THE DATA: Begin

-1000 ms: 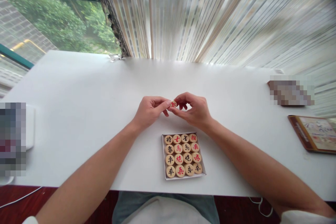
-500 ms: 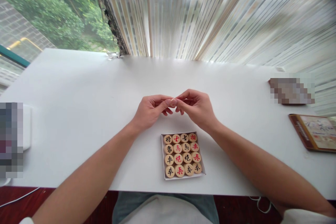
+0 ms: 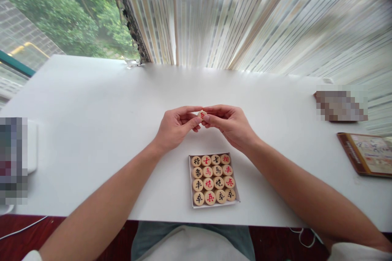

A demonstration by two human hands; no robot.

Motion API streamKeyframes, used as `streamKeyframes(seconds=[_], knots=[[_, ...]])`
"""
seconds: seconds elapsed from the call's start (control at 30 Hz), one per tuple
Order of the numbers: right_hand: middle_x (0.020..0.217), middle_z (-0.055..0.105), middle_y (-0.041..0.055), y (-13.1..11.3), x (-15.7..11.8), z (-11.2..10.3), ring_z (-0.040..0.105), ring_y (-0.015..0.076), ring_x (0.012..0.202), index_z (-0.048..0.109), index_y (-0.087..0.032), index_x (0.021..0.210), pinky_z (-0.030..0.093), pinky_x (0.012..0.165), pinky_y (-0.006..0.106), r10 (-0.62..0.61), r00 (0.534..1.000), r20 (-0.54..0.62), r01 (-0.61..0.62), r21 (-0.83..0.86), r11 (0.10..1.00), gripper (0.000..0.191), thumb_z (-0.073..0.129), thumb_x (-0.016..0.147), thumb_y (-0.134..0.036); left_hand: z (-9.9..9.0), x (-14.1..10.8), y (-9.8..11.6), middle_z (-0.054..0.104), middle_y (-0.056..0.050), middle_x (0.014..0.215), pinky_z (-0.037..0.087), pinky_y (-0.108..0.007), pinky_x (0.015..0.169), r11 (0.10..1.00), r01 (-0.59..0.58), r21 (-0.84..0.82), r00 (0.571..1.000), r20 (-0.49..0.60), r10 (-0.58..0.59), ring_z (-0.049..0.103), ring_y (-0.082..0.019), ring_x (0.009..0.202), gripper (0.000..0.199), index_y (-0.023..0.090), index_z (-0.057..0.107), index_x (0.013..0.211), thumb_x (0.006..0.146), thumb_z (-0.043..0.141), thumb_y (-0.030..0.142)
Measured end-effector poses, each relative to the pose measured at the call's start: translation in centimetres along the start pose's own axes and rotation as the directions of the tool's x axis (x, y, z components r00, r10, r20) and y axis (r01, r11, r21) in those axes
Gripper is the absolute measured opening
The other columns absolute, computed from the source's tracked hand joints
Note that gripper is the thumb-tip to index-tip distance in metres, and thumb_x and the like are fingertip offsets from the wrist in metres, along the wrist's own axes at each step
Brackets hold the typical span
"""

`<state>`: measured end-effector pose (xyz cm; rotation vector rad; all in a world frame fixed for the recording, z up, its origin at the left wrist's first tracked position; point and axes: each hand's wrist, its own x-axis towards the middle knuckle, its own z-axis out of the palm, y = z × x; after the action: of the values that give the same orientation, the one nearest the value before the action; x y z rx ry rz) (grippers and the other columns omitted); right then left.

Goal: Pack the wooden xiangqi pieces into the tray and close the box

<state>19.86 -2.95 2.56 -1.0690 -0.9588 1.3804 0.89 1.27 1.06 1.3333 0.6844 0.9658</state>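
Between the fingertips of both hands is a round wooden Chinese chess piece, its face with a red character turned toward me. My left hand pinches it from the left, thumb in front. From the right, my right hand grips the same piece with thumb and fingers. Just below the hands, a shallow white box lies on the table, holding rows of similar pieces marked in red or black, such as the red piece in the bottom row.
The white table runs up to a striped string curtain and a window. On the right lie a brown-edged notebook and a blurred brown object. A blurred object on a white base stands at the left edge.
The held piece has turned so its red character now shows. Fingers of both hands have shifted around it, with the right fingers straighter. The box stays in place.
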Motion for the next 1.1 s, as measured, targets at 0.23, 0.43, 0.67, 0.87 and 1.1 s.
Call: streamKeyframes(seconds=[0.23, 0.43, 0.67, 0.87, 1.1], knots=[[0.084, 0.081, 0.0044, -0.09, 0.1, -0.09, 0.069, 0.014, 0.072, 0.084, -0.018, 0.088, 0.055, 0.068, 0.03, 0.012, 1.0, 0.011, -0.012, -0.019, 1.0, 0.034, 0.104, 0.065, -0.034, -0.09, -0.21, -0.06, 0.084, -0.01, 0.087, 0.066, -0.03, 0.07, 1.0, -0.007, 0.023, 1.0, 0.019, 0.007, 0.075, -0.016, 0.072, 0.045, 0.01, 0.082, 0.12, 0.084, 0.092, 0.035], [0.073, 0.078, 0.0017, 0.2, 0.18, -0.19, 0.068, 0.0136, 0.066, 0.078, -0.018, 0.082, 0.051, 0.062, 0.028, 0.046, 0.999, 0.022, -0.046, -0.011, 0.999, 0.038, 0.106, 0.061, -0.035, 0.07, -0.66, -0.4, 0.086, -0.01, 0.096, 0.068, -0.031, 0.078, 0.985, -0.079, 0.153, 0.996, 0.051, 0.072, 0.081, -0.02, 0.083, 0.041, 0.015, 0.081, 0.126, 0.089, 0.087, 0.032], [0.07, 0.077, 0.0012, 0.11, 0.23, -0.09, 0.064, 0.0121, 0.061, 0.075, -0.018, 0.074, 0.051, 0.059, 0.028, 0.058, 0.998, 0.037, -0.058, -0.005, 0.998, 0.04, 0.106, 0.059, -0.038, 0.05, -0.93, -0.39, 0.086, -0.01, 0.104, 0.07, -0.036, 0.089, 0.969, -0.161, 0.188, 0.985, 0.09, 0.146, 0.085, -0.025, 0.093, 0.038, 0.018, 0.081, 0.128, 0.091, 0.085, 0.029], [0.069, 0.077, 0.0007, 0.43, 0.36, -0.31, 0.065, 0.0114, 0.06, 0.078, -0.018, 0.075, 0.052, 0.06, 0.027, -0.003, 0.997, 0.082, 0.0, 0.037, 0.999, 0.034, 0.105, 0.062, -0.034, 0.1, -0.98, 0.15, 0.087, -0.008, 0.099, 0.07, -0.036, 0.087, 0.971, -0.16, 0.176, 0.986, 0.072, 0.15, 0.085, -0.024, 0.088, 0.04, 0.019, 0.083, 0.123, 0.085, 0.09, 0.029], [0.074, 0.079, 0.0019, 0.51, 0.28, -0.49, 0.068, 0.0135, 0.064, 0.08, -0.019, 0.082, 0.057, 0.065, 0.031, -0.032, 0.996, 0.084, 0.035, -0.034, 0.999, 0.033, 0.101, 0.07, -0.041, 0.16, -0.85, 0.02, 0.086, -0.008, 0.09, 0.069, -0.031, 0.076, 0.987, -0.092, 0.128, 0.996, 0.0, 0.093, 0.083, -0.022, 0.082, 0.041, 0.018, 0.085, 0.117, 0.079, 0.095, 0.028]])
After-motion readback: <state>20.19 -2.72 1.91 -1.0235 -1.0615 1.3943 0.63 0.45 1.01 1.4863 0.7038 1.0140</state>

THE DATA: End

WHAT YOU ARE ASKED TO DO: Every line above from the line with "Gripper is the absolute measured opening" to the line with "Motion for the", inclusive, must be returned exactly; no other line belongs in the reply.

TASK ANSWER:
Gripper is the absolute measured opening
The other columns absolute, computed from the source's tracked hand joints
Note that gripper is the thumb-tip to index-tip distance in metres, and thumb_x and the like are fingertip offsets from the wrist in metres, along the wrist's own axes at each step
Brackets hold the typical span
"""

`<state>`: measured end-effector pose (xyz cm; rotation vector rad; all in a world frame fixed for the recording, z up, its origin at the left wrist's first tracked position; point and axes: each hand's wrist, its own x-axis towards the middle knuckle, its own z-axis out of the palm, y = z × x; after the action: of the values that give the same orientation, the one nearest the value before the action; x y z rx ry rz) (grippers and the other columns omitted); right then left.

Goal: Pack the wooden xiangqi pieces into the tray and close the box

<state>19.86 -2.95 2.56 -1.0690 -0.9588 1.3804 0.89 1.27 1.06 1.3333 0.6844 0.9658</state>
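Between the fingertips of both hands is a round wooden Chinese chess piece, its face with a red character turned toward me. My left hand pinches it from the left, thumb in front. From the right, my right hand grips the same piece with thumb and fingers. Just below the hands, a shallow white box lies on the table, holding rows of similar pieces marked in red or black, such as the red piece in the bottom row.
The white table runs up to a striped string curtain and a window. On the right lie a brown-edged notebook and a blurred brown object. A blurred object on a white base stands at the left edge.
The held piece has turned so its red character now shows. Fingers of both hands have shifted around it, with the right fingers straighter. The box stays in place.
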Motion for the next 1.1 s, as measured, targets at 0.23, 0.43, 0.67, 0.87 and 1.1 s.

This exercise is now finished.